Just read an article in the IndyStar about a whole truckload of insulin that was stolen somewhere along route Ind. 267 in Indiana. Seriously, $1 million dollars worth of insulin stolen. Beyond the question of how on Earth do you actually steal that much insulin, beyond the question of who would do that, you get to why would someone (or a group of someones) actually attempt this?
I can think of two possible (perhaps over-thought and over-blown) reasons. First, because insulin can be deadly if too much is taken, it can be used as a dangerous weapon. Many a murderer has found an insulin overdose to be a handy, and less obvious way to kill someone.
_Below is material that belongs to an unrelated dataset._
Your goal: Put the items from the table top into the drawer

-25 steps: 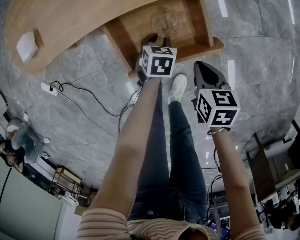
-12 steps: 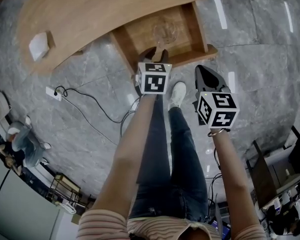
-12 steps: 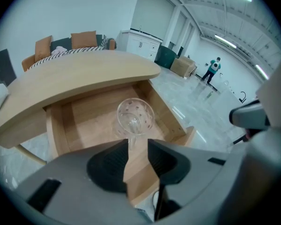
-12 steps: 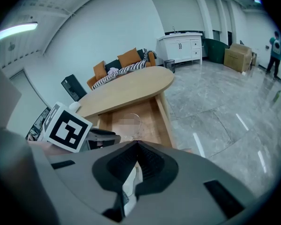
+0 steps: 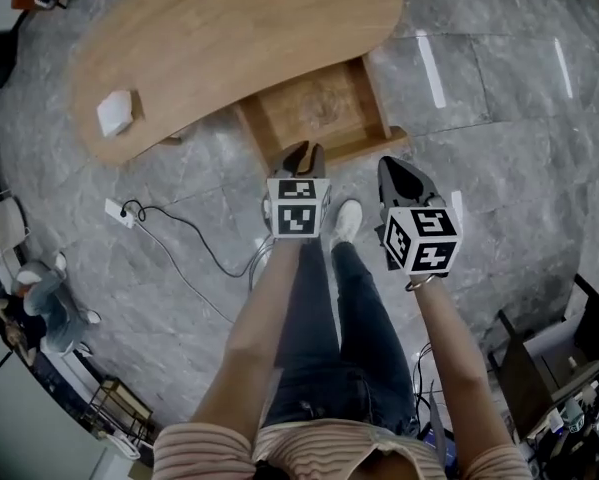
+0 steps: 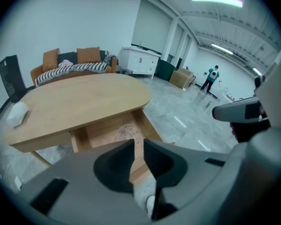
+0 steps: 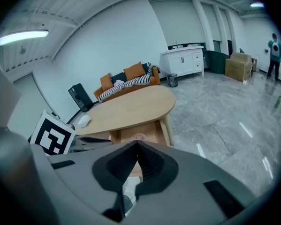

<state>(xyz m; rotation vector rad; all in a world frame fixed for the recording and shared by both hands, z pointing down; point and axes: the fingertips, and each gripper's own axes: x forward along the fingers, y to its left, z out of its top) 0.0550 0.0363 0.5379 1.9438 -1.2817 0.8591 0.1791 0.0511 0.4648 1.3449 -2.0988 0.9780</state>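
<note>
An open wooden drawer (image 5: 254,133) juts from under the oval table (image 5: 229,38), and a clear glass dish (image 5: 324,96) lies in it. Near the table's left end rests a small white item (image 5: 116,113). My left gripper (image 5: 301,150) hangs above the drawer's front; its jaws have just been closing and stand a little apart with nothing between them. To its right, over the floor, is my right gripper (image 5: 397,166). In the left gripper view the left gripper (image 6: 139,144) frames the dish (image 6: 126,134). In the right gripper view the right gripper (image 7: 137,145) has its tips touching.
A power strip with a black cable (image 5: 119,211) lies on the grey tiled floor left of my legs. My white shoe (image 5: 347,218) is below the drawer. A sofa (image 6: 74,62) stands behind the table, and a person (image 6: 210,76) stands far off.
Both grippers have risen away from the drawer, so table and drawer look smaller and farther. The glass dish stays in the drawer.
</note>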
Not a pleasant thought, eh?
Second, there are millions of people around the world who desperately need insulin, but do not have access to proper care because of distance, money or simple availability. Even in this country (almost especially in this country), thousands of people do not receive the medical supplies they need, like insulin, because of a near defunct healthcare system. Without private insurance, insulin is extremely expensive – and people without insurance or medicare or medicaid (which are actually quite difficult to qualify for), often must go without or resort to the insulin black market. And that is a dangerous thing. Once insulin goes on the black market, it loses all credibility in terms of effectiveness, safety and even regulated dosing. Each year, each day, people die from ineffective insulin that has been irregularly diluted, exposed to heat and cold, and sold on the black market to people with no other option. A complete, and total tragedy.
So, in light of this crazy story, I would like to make a plea for all readers to at least check out the IDF’s Life for a Child program. The program uses generous private and corporate sponsorship to provide supplies and education to nearly 1000 children with diabetes in developing countries.